In SQL world, if i search all converse models, i'll do "SELECT model,
min(price) FROM table WHERE model like '%converse%' GROUP BY model"

Unfortunately, it seems field collapsing is not implemented. I try
implements this in Solr, wich support field collapsing, and it's working
great, but i'd prefer use ElasticSearch.

One solution will be to get first distinct models, and make one query for
each model, but i think it'll be slow.

Or maybe nested documents, or parent/child is my solution, but i don't
understand how to implement them

Here is my test dataset :
curl -X PUT http://localhost:9200/article/shoe/converseallstar-red-8 -d
'{"model":"converse all star", "title":"Converse All Star",
"img":"/img/converseallstar-red-8.jpg", "size":"8",
"color":"red","price":39}'
curl -X PUT http://localhost:9200/article/shoe/converseallstar-red-9 -d
'{"model":"converse all star", "title":"Converse All Star",
"img":"/img/converseallstar-red-9.jpg", "size":"9",
"color":"red","price":39}'
curl -X PUT http://localhost:9200/article/shoe/converseallstar-blue-8 -d
'{"model":"converse all star", "title":"Converse All Star",
"img":"/img/converseallstar-blue-8.jpg", "size":"8",
"color":"blue","price":39}'
curl -X PUT http://localhost:9200/article/shoe/converseallstar-blue-9 -d
'{"model":"converse all star", "title":"Converse All Star",
"img":"/img/converseallstar-blue-9.jpg", "size":"9",
"color":"blue","price":39}'
curl -X PUT http://localhost:9200/article/shoe/conversehi-red-8 -d
'{"model":"converse hi", "title":"Converse Hi",
"img":"/img/conversehi-red-8.jpg", "size":"8", "color":"red","price":49}'
curl -X PUT http://localhost:9200/article/shoe/conversehi-red-9 -d
'{"model":"converse hi", "title":"Converse Hi",
"img":"/img/conversehi-red-9.jpg", "size":"8", "color":"red","price":49}'
curl -X PUT http://localhost:9200/article/shoe/conversehi-blue-8 -d
'{"model":"converse hi", "title":"Converse Hi",
"img":"/img/conversehi-blue-8.jpg", "size":"8", "color":"blue","price":49}'
curl -X PUT http://localhost:9200/article/shoe/conversehi-blue-9 -d
'{"model":"converse hi", "title":"Converse Hi",
"img":"/img/conversehi-blue-9.jpg", "size":"8", "color":"blue","price":49}'

With this dataset, here the result i expect :

  • "converse" => [{"model":"converse all star", "title":"Converse All
    Star", "img":"/img/converseallstar-...whatever...jpg"},'{"model":"converse
    hi", "title":"Converse Hi", "img":"/img/conversehi...whatever...jpg"]
  • "red converse" => [{"model":"converse all star", "title":"Converse All
    Star",
    "img":"/img/converseallstar-red-...whatever...jpg"},'{"model":"converse
    hi", "title":"Converse Hi", "img":"/img/conversehi-red-...whatever...jpg"]

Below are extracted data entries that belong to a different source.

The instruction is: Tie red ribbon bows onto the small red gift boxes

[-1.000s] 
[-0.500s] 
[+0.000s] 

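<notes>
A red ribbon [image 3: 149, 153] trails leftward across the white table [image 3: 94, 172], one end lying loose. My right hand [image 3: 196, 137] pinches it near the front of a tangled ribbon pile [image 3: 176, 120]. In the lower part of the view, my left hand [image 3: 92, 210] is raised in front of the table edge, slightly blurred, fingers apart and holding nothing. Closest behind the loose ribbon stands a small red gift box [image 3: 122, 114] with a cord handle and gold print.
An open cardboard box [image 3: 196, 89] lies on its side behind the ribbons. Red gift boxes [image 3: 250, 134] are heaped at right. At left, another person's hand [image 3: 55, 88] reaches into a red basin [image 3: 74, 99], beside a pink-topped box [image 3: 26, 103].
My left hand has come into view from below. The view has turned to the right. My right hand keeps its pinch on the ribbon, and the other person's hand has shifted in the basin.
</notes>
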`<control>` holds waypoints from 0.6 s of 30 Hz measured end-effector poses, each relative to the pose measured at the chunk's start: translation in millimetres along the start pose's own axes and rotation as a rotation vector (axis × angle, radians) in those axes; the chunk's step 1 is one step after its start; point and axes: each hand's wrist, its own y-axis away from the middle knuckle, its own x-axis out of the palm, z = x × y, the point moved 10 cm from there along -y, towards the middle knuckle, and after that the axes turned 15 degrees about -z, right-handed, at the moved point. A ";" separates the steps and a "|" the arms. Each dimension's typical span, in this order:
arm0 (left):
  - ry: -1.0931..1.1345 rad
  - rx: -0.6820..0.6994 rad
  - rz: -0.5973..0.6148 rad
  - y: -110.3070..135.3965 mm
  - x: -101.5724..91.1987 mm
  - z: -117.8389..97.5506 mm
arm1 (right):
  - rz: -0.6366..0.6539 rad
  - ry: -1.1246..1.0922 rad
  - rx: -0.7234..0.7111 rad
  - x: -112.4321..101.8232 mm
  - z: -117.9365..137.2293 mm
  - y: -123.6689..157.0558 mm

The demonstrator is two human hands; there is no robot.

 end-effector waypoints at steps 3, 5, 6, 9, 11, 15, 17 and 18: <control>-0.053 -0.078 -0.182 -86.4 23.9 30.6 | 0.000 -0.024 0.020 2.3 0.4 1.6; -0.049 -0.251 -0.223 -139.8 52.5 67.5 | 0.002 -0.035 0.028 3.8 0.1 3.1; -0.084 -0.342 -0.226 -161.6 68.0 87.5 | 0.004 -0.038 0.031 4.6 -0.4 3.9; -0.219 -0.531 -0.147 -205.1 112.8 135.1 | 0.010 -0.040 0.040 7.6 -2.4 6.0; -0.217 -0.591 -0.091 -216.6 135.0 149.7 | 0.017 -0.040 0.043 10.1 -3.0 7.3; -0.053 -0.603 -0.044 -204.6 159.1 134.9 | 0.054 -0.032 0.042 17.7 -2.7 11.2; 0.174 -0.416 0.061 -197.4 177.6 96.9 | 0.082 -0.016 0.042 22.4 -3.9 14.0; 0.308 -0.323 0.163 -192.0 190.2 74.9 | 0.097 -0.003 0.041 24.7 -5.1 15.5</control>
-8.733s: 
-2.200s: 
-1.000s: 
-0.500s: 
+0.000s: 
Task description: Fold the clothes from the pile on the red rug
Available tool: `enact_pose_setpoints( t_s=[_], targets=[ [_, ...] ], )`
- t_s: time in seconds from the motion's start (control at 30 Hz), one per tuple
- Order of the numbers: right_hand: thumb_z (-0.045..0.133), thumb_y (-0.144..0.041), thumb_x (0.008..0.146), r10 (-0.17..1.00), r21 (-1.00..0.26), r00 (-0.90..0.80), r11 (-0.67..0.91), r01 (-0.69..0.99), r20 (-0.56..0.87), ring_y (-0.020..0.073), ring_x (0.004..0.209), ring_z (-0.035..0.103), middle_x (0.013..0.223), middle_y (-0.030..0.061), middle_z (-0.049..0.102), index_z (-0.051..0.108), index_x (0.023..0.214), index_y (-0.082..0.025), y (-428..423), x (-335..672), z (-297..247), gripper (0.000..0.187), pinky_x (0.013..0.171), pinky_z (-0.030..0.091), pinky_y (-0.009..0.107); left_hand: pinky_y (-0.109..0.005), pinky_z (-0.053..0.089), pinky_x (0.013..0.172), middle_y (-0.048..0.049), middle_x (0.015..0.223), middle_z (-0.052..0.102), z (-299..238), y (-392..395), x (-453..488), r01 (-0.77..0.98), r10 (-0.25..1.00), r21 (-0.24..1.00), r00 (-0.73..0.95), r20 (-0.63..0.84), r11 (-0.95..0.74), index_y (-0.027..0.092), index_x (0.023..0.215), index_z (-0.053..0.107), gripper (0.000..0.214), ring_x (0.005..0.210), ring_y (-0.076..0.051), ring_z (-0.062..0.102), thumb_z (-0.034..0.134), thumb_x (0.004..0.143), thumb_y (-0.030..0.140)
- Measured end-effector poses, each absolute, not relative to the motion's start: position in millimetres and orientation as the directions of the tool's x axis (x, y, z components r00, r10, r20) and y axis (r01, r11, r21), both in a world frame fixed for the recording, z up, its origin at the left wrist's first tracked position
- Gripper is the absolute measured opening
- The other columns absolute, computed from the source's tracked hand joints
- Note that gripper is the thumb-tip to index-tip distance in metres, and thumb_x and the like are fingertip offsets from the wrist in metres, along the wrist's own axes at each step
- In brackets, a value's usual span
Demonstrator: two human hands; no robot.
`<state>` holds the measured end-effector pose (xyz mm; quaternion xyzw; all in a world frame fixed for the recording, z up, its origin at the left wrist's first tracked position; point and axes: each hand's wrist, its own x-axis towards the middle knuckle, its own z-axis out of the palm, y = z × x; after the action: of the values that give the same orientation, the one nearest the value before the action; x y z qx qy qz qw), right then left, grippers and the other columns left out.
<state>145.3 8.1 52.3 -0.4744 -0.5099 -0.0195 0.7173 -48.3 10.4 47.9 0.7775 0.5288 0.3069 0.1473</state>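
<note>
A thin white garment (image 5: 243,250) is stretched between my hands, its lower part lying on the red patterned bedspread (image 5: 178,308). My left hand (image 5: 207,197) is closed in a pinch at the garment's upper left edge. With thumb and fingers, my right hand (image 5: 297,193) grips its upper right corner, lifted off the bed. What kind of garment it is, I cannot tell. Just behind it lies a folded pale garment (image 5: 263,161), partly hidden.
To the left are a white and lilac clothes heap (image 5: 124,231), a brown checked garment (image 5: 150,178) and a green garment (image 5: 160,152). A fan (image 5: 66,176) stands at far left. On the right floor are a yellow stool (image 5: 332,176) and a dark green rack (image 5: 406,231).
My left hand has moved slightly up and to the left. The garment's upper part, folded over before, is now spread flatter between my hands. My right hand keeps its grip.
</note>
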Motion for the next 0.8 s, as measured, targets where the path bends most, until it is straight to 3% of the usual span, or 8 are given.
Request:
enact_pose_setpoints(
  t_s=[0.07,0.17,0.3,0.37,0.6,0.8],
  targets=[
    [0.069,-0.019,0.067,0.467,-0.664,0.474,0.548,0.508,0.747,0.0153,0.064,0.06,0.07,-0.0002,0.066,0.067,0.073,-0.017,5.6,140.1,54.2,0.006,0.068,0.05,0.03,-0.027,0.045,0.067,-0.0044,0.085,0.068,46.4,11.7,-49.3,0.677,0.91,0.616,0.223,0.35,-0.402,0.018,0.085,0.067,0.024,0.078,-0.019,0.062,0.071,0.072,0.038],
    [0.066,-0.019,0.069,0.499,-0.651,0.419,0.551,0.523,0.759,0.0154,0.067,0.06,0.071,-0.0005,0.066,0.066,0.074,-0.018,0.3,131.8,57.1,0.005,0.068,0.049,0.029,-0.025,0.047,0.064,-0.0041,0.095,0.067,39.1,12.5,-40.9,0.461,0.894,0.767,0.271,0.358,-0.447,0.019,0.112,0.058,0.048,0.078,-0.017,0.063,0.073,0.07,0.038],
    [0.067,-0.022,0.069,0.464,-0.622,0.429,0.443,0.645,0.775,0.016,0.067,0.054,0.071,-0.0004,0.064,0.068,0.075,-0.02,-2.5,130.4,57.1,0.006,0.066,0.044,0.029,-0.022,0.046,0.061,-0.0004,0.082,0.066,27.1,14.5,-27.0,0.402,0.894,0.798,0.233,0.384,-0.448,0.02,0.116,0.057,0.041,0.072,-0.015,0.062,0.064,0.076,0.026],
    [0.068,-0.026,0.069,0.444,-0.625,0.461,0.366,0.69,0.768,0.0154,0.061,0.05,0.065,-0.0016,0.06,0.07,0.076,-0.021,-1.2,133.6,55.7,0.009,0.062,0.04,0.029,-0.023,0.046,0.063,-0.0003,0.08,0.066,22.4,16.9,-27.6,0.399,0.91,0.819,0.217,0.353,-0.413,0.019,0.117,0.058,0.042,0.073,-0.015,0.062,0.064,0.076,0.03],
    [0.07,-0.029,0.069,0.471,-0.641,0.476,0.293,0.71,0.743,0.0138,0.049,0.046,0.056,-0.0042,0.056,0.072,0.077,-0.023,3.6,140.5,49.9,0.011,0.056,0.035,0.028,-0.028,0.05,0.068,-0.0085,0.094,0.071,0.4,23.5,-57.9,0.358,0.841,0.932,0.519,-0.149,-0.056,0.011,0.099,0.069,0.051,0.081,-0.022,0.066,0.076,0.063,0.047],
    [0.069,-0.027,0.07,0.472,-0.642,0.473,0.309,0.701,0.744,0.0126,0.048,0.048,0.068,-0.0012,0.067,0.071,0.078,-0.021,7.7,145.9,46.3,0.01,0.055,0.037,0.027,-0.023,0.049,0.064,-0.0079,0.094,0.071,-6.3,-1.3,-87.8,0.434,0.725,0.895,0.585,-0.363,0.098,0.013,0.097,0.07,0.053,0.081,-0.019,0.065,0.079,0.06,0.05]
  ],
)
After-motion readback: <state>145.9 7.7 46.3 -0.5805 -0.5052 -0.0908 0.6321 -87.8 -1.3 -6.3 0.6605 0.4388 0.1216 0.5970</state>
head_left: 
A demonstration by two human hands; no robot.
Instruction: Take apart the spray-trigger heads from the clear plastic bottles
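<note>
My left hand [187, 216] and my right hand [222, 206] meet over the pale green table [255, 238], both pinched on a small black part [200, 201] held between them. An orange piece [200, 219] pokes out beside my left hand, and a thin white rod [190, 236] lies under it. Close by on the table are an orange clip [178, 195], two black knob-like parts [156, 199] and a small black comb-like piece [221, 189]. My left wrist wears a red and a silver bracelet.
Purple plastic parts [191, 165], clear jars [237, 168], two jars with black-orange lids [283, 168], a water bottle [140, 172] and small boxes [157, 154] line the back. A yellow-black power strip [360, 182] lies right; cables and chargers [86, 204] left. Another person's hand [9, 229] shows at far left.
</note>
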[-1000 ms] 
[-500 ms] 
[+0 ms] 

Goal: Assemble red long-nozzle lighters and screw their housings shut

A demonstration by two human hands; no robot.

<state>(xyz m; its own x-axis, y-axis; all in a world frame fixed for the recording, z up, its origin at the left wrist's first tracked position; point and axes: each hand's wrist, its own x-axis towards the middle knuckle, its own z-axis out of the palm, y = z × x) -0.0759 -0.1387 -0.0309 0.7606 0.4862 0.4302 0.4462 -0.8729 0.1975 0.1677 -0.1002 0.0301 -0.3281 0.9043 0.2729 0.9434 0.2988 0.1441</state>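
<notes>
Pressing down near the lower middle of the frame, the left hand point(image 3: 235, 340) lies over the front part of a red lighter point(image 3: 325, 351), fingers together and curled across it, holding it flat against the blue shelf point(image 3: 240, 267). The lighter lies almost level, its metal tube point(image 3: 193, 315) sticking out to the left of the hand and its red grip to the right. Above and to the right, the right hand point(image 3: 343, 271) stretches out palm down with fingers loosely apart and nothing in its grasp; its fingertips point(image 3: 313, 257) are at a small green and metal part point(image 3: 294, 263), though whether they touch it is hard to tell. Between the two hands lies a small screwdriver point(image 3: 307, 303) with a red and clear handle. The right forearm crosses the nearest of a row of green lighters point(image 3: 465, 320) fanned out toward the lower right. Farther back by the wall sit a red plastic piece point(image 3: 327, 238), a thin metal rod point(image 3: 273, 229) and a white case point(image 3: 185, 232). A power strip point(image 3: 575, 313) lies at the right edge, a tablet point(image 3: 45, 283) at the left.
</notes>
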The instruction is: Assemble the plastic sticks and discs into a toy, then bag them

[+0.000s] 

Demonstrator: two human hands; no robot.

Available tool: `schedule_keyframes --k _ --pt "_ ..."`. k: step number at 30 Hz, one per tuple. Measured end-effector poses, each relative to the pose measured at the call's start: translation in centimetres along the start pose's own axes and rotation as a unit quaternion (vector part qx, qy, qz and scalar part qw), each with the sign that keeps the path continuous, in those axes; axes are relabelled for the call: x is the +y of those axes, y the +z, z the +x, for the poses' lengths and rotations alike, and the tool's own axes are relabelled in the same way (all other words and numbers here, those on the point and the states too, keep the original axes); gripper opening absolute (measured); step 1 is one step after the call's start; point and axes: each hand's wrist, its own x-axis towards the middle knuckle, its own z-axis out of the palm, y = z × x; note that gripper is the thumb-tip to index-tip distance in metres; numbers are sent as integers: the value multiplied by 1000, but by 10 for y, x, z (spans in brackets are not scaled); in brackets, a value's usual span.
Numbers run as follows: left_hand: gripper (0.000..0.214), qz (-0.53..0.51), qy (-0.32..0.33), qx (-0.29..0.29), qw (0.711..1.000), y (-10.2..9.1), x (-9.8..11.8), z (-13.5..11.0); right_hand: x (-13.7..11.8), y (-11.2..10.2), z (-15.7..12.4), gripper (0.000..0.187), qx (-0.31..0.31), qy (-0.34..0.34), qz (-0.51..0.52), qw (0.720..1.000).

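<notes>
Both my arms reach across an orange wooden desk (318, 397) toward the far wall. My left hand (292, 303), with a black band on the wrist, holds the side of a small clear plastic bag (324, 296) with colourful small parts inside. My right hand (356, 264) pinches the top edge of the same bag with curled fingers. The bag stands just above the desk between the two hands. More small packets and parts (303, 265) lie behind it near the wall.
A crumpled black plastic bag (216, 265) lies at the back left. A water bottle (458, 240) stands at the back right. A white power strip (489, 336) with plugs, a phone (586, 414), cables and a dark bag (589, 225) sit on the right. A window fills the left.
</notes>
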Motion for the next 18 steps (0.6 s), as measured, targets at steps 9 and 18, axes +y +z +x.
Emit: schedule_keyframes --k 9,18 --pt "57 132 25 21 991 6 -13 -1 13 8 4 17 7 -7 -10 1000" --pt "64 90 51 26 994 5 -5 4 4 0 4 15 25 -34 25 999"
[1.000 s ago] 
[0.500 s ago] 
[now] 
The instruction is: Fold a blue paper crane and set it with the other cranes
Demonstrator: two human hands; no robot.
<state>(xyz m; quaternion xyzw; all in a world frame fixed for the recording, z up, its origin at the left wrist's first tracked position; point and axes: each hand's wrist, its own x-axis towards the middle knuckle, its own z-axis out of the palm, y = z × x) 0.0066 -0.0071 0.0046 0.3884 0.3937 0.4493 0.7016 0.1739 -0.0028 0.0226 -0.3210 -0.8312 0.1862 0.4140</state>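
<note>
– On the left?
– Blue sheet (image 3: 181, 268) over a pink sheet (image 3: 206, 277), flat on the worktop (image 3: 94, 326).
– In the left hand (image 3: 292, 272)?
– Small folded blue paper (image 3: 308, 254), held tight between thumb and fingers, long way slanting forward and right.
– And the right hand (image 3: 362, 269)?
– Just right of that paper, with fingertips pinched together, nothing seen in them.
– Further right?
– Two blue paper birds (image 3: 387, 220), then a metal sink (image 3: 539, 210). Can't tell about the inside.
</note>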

What are my possibilities?

Mickael

--

If the model is a limited set of models, then you can indeed issue a
separate query for each, using the multi-search API
[http://www.elasticsearch.org/guide/reference/api/multi-search.html]. You
can also use parent/child and the top_children query
[http://www.elasticsearch.org/guide/reference/query-dsl/top-children-query.html].
Obviously, you can also retrieve a larger result set, and aggregate the
results into models on the client.

You can either sort on the price, or use it as a weighting factor for
relevancy with the custom_score query
[http://www.elasticsearch.org/guide/reference/query-dsl/custom-score-query.html]

Karel

On Thursday, November 8, 2012 4:23:23 PM UTC+1, Mickael Magniez wrote:

Hi,

I have a question about designin/using ElasticSearch for ecommerce website.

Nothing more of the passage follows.